Polymerization of actin filaments is required for gliding motility and cell invasion by T. gondii; hence it is somewhat paradoxical that enhanced filament stability disrupts these processes. The observed increase in F-actin in the absence of TgADF might be expected to decrease parasite motility for several reasons. First, it is possible that increased stability of F-actin is associated with less abundant monomer pools necessary for new filament formation, especially if the severing role of TgADF is important in filament turnover. Alternatively, it is possible that more abundant filaments or longer filaments, which are not seen in wild-type parasites, prevent normal gliding due to increased rigidity of the cell. Consistent with this model, the serpentine pattern of parasites gliding in the absence of TgADF form elongated trails that lack the tight helical arc of normal gliding (Håkansson et al., 1999). An overabundance of longer filaments may also cause steric hindrance between actin filaments that are engaged with cell surface adhesive proteins and the myosin motor embedded in the inner membrane (Sibley, 2004). Finally, it is possible that a more stable actin cytoskeleton affects substrate interactions that are required for productive motility. Consistent with this model, recent studies using transitional force microscopy to examine gliding of Plasmodium sporozoites have revealed that increased stability of the F-actin cytoskeleton, induced by JAS treatment, is associated with decreased adhesion strength and eventual disruption of motility (Munter et al., 2009). Further defining these roles will require more precise in vivo methods for elucidating the role of TgADF during temporal and spatial events important for motility. The normal abundance of G-actin in apicomplexans combined with less stable actin filaments results in a system that is optimized for rapid and efficient actin polymerization and turnover.
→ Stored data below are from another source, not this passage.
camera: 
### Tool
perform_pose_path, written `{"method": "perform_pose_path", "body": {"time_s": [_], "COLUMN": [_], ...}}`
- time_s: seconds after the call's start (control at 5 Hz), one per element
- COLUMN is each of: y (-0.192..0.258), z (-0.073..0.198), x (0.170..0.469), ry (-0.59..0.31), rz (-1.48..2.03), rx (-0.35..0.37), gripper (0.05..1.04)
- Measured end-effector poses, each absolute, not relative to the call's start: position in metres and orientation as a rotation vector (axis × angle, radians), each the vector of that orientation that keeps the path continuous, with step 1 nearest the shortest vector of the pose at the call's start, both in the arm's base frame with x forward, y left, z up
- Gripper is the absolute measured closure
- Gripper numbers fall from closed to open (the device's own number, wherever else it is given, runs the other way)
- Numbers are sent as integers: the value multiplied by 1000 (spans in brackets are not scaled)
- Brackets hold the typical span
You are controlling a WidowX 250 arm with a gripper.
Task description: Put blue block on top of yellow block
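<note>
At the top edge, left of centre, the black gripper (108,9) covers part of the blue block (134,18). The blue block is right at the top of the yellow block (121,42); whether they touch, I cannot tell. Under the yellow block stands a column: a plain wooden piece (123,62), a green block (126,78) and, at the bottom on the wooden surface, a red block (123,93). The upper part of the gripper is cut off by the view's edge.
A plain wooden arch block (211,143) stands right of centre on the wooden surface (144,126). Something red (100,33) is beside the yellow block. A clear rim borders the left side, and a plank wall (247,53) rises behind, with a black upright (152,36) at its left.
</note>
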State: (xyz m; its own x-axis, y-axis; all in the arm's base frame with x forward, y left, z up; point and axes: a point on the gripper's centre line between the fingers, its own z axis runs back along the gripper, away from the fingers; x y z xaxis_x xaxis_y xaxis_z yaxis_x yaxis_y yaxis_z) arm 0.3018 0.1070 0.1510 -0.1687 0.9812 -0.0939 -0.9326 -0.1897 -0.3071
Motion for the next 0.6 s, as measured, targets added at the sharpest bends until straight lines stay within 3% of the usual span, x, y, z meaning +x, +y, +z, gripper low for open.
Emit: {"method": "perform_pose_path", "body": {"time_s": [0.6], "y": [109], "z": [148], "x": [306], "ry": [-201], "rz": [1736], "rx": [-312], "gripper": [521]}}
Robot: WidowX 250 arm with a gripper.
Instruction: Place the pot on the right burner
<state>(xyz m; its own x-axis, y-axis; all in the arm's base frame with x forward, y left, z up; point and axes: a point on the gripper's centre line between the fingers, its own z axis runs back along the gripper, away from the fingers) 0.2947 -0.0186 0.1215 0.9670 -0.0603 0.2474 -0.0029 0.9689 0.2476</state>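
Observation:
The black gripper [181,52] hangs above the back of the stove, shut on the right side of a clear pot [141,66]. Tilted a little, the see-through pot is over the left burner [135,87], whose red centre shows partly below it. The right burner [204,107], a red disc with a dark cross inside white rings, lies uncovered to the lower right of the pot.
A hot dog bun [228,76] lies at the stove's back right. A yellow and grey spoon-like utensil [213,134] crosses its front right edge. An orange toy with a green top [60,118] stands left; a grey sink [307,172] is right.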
TgADF plays a critical role in maintaining actin dynamics as shown by the enhanced stabilization of F-actin and the subsequent disruption of motility that occurs following suppression. Despite having a small cast of characters to orchestrate actin dynamics, apicomplexan parasites have devised an exquisitely efficient system to achieve rapid motility.

MATERIALS AND METHODS

Parasite culture

T. gondii tachyzoites were propagated by growth in monolayers of human foreskin fibroblasts (HFFs) cultured in DMEM (Invitrogen, Carlsbad, CA) supplemented with 10% fetal bovine serum (FBS), 2 mM glutamine, 20 mM HEPES (pH 7.5), and gentamycin at 20 μg/ml. Tetracycline-free FBS (HyClone, Logan, UT) was used when culturing the merodiploid and TgADF cKO parasite strains. Chloramphenicol (20 μg/ml; Sigma-Aldrich, St. Louis, MO), phleomycin (5 μg/ml; Invitrogen, San Diego, CA), and Atc (1.5 μg/ml; Clontech, Palo Alto, CA) were added to the medium as indicated.

Antibodies

TgADF was detected using a rabbit polyclonal antibody that was commercially generated (Covance Research Products, Denver, PA) against recombinant full-length TgADF cloned with a C-terminal His6x tag in the pET22b+ vector (Novagen, Darmstadt, Germany). Protein expression was induced by the addition of 1 mM isopropyl β-d-1-thiogalactopyranoside, and the soluble fraction of TgADF was purified from Escherichia coli BL21 cells as previously described (Mehta and Sibley, 2010). Rabbit polyclonal antibodies to recombinant TgACT, expressed as a natively folded protein in baculovirus (Sahoo et al., 2006), were also produced commercially. Aldolase was detected using rabbit polyclonal antisera to TgALD1 (Starnes et al., 2006). The surface antigen SAG1 was detected using the mouse monoclonal antibody (mAb) DG52.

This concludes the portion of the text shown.